Transcribe the entries below word for word, beginning at the line with "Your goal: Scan" and stopping after the line with "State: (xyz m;"; drop all pictures.

Given records:

=== Begin Enclosure ===

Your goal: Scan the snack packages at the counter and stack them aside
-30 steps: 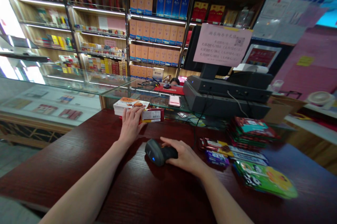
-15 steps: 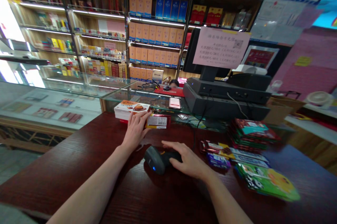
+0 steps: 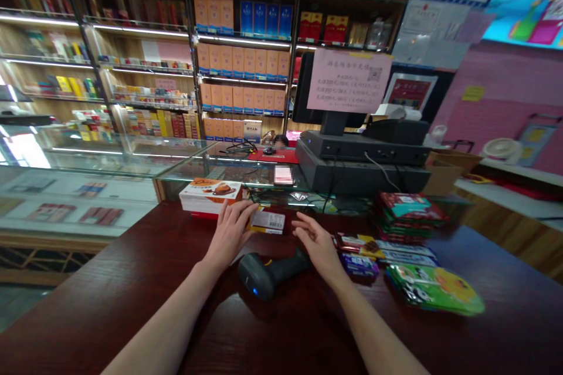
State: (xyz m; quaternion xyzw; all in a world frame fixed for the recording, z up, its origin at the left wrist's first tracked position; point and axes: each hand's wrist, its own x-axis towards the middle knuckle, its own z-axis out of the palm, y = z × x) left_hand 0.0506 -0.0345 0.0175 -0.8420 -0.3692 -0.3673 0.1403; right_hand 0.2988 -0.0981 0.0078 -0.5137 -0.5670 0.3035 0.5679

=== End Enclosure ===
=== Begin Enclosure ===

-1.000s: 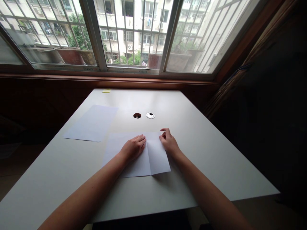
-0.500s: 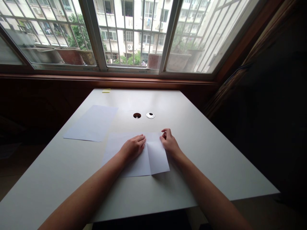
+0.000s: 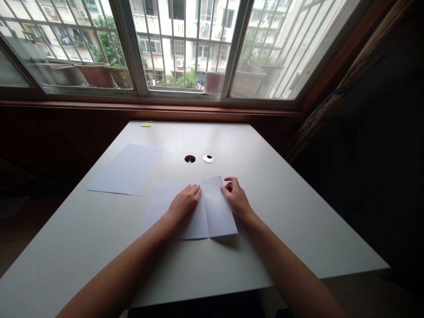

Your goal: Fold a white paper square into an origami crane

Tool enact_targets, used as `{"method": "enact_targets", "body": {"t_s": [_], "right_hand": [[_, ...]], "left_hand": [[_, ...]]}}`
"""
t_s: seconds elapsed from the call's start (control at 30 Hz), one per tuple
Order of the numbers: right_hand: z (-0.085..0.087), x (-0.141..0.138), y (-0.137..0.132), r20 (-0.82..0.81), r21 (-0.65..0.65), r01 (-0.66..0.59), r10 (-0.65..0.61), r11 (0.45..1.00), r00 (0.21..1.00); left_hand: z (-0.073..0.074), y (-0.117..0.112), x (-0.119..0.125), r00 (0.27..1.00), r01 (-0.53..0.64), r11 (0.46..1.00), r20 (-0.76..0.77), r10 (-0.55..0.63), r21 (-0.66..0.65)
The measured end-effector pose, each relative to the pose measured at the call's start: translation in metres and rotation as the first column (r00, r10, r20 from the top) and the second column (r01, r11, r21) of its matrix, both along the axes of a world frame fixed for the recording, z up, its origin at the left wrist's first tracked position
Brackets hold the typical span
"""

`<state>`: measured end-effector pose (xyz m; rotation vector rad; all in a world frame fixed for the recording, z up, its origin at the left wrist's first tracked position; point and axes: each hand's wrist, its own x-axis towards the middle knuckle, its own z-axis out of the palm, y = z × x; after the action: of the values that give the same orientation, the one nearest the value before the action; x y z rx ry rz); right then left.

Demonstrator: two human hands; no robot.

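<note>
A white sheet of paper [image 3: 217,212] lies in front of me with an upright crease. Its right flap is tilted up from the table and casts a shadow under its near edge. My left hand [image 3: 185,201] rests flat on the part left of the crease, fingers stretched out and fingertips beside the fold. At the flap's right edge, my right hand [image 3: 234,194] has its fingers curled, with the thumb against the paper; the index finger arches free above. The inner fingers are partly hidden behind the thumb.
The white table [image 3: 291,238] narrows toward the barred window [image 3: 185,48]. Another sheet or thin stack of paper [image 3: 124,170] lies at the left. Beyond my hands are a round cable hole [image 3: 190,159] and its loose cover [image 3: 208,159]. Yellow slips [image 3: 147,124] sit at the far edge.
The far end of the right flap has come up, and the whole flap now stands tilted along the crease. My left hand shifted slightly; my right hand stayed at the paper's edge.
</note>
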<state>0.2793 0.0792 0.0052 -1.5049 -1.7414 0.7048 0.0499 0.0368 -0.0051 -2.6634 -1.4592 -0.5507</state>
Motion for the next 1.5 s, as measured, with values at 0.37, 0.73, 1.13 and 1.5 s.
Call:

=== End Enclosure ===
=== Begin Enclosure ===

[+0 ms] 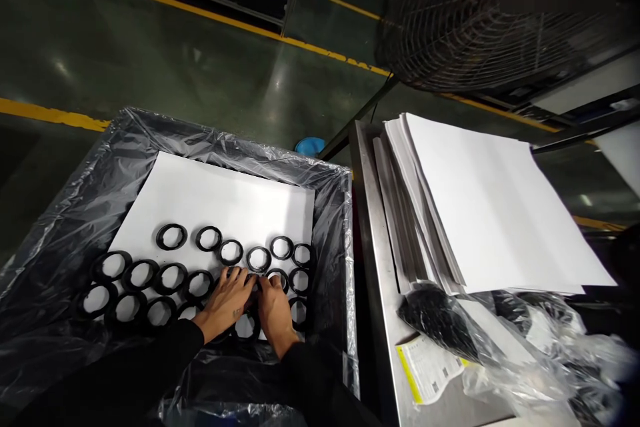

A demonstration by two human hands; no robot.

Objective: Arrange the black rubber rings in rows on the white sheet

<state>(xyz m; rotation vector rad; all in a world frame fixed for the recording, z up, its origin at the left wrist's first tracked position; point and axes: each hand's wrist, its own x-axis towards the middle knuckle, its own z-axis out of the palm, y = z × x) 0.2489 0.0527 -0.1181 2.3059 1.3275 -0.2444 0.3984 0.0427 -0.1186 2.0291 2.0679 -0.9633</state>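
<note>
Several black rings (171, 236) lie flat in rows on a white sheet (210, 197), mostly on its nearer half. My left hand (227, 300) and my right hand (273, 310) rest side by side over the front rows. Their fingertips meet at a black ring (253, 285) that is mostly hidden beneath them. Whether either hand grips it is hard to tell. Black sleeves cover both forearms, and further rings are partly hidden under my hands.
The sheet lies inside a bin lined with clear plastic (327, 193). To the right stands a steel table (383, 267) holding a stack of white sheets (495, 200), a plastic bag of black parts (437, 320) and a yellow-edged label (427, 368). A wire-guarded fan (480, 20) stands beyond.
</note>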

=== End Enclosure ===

Response box:
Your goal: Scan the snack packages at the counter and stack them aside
-30 steps: 
-15 steps: 
+0 steps: 
State: (xyz m; quaternion xyzw; all in a world frame fixed for the recording, z up, its origin at the left wrist's first tracked position; point and axes: each hand's wrist, its own x-axis towards the middle knuckle, its own z-axis out of the palm, y = z × x) left_hand 0.0506 -0.0345 0.0175 -0.8420 -0.3692 -0.3673 0.1403; right_hand 0.2988 -0.0981 0.0078 -0.5137 -0.5670 0.3035 0.5679

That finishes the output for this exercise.